OSHA Fines Lansdale Company $213,700 for Workplace Hazards

LANSDALE, Pa. -- The U.S. Department of Labor's Occupational Safety and Health Administration (OHSA) has cited Crystal Inc.-PMC for alleged safety and health violations, proposing $213,700 in penalties. The Lansdale, Pa., company manufactures specialty chemicals and employs 51 people.

OSHA initiated its investigation in January 2006 in response to an employee complaint. According to Jean Kulp, area director of the OSHA Allentown, Pa., office, the company was cited for seven repeat violations, which carry a penalty of $112,700; 34 serious violations, which carry a penalty of $98,000; and three other-than-serious violations, which carry a penalty of $3,000.

"Crystal Inc.'s refusal to correct previously identified violations jeopardizes its ability to maintain a safe and healthy work environment," says Kulp. "It is imperative that the company abate the hazards to protect workers at the plant."

The repeat violations address hazards associated with the following: poor housekeeping; walking and working surfaces; inadequate fall protection; deficiencies in confined-space procedures; and blocked eyewash stations and electrical deficiencies. The serious violations include hazards associated with the following: combustible organic dust; storage of incompatible chemicals; respiratory protection; powered industrial trucks; hazard communication deficiencies; handling of formaldehyde; lockout/tagout (prevents the inadvertent start-up of machinery); material storage; and welding equipment and live electrical parts. The other-than-serious violations are due to record-keeping deficiencies, overexposure to particulates and various electrical deficiencies.

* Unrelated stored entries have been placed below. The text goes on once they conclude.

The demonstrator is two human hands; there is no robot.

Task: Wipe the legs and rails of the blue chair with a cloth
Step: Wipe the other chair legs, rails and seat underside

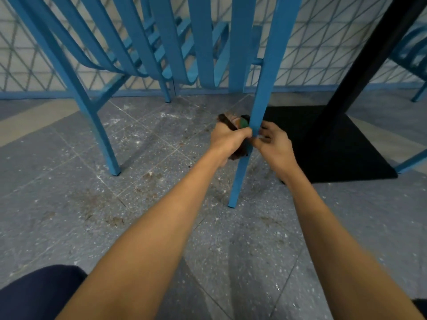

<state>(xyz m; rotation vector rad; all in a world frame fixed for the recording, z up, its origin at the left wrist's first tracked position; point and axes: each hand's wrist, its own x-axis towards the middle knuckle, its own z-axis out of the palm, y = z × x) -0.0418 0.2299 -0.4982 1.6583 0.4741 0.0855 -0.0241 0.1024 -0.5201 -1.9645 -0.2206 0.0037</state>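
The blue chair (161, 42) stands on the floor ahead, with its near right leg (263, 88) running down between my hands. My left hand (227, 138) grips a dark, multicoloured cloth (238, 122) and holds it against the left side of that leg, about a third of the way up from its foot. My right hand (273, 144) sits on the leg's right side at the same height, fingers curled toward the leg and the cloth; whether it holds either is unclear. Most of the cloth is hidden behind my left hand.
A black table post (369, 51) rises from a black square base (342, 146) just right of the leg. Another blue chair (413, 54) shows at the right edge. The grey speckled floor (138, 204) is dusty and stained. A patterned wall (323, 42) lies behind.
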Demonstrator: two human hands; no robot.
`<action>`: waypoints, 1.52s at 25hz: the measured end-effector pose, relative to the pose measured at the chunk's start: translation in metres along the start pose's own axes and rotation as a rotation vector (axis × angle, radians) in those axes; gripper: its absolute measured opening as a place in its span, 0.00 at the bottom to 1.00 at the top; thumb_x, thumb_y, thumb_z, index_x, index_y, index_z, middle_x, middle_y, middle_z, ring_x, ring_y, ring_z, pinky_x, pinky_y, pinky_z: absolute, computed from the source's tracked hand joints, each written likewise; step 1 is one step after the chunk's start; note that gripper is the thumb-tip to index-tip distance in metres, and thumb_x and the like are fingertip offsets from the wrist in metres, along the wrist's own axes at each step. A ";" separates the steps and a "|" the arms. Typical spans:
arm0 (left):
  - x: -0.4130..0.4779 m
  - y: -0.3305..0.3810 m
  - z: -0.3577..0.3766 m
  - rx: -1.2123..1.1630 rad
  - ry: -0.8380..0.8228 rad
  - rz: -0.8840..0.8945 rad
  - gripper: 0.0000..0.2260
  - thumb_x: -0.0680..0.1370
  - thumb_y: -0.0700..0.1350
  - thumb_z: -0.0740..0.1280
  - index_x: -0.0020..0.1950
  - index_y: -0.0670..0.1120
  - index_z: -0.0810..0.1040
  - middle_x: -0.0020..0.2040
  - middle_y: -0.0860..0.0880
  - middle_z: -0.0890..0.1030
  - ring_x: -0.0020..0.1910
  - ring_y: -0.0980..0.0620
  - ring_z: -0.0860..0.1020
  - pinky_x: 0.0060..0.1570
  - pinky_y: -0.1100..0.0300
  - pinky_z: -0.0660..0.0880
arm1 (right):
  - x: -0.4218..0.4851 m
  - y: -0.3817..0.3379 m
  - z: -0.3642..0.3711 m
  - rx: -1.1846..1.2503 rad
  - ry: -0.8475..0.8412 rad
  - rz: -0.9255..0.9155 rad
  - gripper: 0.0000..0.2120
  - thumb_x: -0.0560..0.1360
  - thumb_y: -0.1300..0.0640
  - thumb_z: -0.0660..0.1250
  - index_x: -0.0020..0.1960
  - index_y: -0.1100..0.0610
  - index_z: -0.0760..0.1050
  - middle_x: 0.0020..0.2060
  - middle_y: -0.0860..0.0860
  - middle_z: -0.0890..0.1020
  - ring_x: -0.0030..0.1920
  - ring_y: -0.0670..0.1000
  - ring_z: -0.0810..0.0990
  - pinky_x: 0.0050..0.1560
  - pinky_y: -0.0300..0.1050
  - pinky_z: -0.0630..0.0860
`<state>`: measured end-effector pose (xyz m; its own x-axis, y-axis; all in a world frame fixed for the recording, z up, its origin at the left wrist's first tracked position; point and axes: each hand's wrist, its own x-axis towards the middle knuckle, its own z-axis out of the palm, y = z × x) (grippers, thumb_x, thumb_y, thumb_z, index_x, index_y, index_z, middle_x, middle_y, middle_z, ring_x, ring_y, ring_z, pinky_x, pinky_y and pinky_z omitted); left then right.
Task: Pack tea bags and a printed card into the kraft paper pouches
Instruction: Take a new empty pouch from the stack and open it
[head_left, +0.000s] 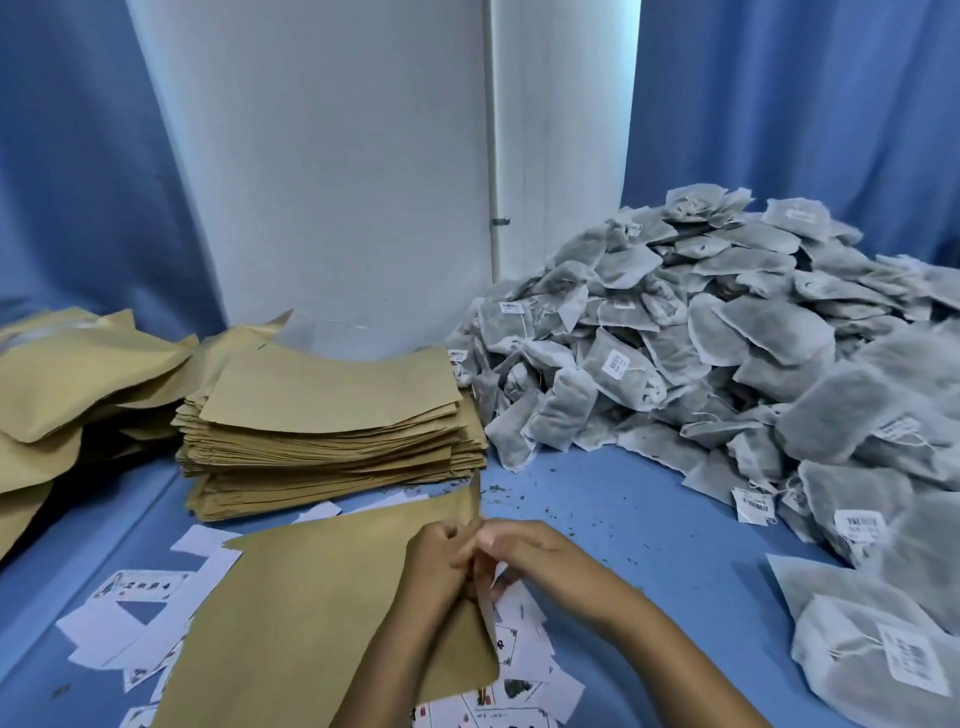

A repeat violation is one in which the employer has been cited during the past three years for substantially similar violations. A serious violation is issued when there is substantial probability that death or serious injury could occur from a hazard about which the employer knew or should have known.

The company has 15 working days from receipt of the citations to appeal before the independent Occupational Safety and Health Review Commission. The investigation was conducted by the Allentown OSHA office, 850 N. 5th Street, Allentown, Pa., phone (610) 776-0592.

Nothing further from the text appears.